When was the last time you heard someone say at the end of a speech or presentation, “Wow, I wish that had been longer?” Probably never. The challenge with speeches and presentations isn’t making them longer. It’s making them shorter.

Legend has it Mark Twain once wrote a friend a three-page letter then added the post script, “Sorry I wrote such a long letter. Didn’t have time to write a shorter one.” Mark Twain understood an essential principle: Making things shorter requires editing, and that takes time.

Here are three ways (that won’t take too much time) that will help you shorten your speech or presentation:

  1. Use Word Count

If you wrote out your speech or presentation, use your word processor’s word count tool.
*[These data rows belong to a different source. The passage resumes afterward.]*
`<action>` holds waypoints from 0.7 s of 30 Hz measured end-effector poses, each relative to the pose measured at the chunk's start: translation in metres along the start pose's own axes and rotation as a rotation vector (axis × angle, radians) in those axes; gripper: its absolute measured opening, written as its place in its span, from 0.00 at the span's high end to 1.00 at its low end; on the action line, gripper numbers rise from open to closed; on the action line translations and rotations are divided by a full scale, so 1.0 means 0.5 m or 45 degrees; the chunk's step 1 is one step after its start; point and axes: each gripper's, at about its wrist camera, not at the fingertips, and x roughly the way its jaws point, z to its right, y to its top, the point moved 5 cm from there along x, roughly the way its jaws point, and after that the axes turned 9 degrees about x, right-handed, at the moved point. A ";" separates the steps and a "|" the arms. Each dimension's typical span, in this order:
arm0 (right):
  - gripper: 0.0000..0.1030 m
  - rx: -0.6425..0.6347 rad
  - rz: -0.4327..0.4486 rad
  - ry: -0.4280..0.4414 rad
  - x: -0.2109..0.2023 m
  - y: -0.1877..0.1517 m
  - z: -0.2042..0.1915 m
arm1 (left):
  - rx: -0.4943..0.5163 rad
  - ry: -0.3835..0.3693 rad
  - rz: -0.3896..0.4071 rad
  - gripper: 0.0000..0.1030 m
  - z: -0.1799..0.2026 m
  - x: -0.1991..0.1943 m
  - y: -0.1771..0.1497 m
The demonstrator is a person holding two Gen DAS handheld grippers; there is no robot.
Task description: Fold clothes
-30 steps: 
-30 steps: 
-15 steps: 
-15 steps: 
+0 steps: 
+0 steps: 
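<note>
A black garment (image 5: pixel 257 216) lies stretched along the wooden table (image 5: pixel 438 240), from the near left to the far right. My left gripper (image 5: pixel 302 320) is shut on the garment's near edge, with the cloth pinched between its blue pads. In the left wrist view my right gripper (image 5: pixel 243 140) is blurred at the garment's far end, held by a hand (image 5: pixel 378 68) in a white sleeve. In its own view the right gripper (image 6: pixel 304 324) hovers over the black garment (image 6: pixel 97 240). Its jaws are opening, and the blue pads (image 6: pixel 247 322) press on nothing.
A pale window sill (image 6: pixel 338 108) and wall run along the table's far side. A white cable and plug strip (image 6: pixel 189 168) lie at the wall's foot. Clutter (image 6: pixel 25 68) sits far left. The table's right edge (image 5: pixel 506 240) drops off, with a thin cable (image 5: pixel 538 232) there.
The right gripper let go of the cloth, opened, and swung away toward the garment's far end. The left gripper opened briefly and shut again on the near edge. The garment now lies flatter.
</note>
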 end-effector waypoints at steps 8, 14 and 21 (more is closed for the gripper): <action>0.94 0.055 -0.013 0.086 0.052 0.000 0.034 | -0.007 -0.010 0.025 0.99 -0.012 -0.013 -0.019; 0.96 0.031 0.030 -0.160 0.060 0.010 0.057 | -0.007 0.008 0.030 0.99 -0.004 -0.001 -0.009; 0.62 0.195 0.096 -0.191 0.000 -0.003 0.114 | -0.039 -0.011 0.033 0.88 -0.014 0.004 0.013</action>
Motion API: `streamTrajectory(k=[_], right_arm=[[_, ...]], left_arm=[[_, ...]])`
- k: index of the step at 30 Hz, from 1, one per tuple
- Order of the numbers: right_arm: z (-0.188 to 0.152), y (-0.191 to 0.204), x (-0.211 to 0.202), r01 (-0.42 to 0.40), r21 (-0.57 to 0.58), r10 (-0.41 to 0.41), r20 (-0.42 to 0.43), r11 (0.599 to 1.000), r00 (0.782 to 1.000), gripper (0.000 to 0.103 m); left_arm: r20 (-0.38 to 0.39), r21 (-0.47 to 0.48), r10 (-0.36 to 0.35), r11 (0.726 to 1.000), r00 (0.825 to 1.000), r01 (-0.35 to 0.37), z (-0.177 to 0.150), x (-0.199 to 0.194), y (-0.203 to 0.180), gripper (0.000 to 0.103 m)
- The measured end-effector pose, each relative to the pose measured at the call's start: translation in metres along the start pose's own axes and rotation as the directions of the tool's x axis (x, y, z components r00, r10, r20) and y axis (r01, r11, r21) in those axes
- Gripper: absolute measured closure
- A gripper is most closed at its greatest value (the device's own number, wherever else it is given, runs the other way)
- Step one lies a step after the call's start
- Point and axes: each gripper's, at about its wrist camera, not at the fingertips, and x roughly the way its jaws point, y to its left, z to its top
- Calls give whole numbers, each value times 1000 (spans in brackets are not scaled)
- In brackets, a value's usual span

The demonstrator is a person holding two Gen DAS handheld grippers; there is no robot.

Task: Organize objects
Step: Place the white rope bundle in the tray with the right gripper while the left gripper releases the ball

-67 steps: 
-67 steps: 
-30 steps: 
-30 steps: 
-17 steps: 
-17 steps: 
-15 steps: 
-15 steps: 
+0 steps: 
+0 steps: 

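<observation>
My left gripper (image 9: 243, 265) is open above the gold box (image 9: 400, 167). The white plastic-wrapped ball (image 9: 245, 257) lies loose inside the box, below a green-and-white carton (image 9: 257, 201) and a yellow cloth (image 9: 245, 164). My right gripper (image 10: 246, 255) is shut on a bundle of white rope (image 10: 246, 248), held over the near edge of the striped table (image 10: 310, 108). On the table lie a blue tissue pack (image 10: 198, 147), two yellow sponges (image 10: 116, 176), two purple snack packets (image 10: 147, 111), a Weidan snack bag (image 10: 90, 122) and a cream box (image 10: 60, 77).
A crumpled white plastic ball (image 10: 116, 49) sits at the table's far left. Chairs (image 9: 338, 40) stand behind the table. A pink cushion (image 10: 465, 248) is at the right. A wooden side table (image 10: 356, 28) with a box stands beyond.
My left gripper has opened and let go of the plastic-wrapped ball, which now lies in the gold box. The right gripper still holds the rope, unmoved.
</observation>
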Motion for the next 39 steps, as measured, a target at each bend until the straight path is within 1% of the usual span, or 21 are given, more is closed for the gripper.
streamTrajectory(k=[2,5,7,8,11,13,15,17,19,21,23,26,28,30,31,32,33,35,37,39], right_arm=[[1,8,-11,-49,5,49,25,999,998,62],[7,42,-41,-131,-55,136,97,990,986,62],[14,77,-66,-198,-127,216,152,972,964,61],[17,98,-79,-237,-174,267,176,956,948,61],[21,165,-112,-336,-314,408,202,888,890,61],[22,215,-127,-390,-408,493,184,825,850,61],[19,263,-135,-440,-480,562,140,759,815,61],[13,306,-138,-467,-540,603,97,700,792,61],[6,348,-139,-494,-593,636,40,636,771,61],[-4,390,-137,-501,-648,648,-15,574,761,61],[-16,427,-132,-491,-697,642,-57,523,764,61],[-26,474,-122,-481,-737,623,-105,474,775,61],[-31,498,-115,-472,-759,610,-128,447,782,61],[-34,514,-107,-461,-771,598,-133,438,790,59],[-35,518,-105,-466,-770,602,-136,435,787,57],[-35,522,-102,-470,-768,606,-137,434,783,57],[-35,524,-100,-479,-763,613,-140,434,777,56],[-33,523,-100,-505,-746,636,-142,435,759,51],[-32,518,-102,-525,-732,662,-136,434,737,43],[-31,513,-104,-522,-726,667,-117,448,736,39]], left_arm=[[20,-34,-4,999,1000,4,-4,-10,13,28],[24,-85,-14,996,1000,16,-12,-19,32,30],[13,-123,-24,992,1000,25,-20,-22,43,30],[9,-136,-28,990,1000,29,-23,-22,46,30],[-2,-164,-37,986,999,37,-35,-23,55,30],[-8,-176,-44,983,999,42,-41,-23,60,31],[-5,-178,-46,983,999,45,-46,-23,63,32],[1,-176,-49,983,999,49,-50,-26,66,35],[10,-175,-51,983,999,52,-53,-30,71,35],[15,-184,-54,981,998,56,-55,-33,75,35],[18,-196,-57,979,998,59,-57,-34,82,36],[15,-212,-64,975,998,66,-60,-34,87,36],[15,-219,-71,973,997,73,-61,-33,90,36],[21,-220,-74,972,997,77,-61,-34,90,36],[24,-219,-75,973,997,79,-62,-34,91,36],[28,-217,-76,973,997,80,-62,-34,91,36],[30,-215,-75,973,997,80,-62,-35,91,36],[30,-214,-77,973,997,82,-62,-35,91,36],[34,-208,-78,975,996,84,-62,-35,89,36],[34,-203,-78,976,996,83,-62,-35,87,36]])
Whatever number you get, cut it in half. That smaller word count number is the ideal length of the speech or presentation. Cut out as much as possible to get down to that smaller word count without cutting out any essential ideas.

2. Build Around Three Big Ideas

Ask yourself, when this speech or presentation is finished what are the three big ideas I want people to remember and talk about? Three. Not four. Not five. Three. I originally set out to share five ways to shorten a speech or presentation. Once I began writing this section, I followed my own advice and made it three. Most people can remember one, two, or three things from watching a TV show, seeing a movie, reading an article, or sitting through a speech or presentation. Limit your big picture target to three things. If you currently have more than three in your speech/presentation, do what I did: Take them out.

3. Eliminate the Overview Slide

Great movies don’t start with a PowerPoint slide that outlines everything you’ll see in the movie. Why should presentations? Probably because either your boss told you to do that or because you’ve seen so many other presentations that did that. It doesn’t work. It bores people. Just get started. If you’re compelling the audience will follow you. If you’re not compelling you’ll lose the audience at the opening slide because they’ll see how much you’re going to cover, exhale, and start looking at their phone. Just get going. You speech or presentation will get up to speed much quicker and your audience will appreciate it.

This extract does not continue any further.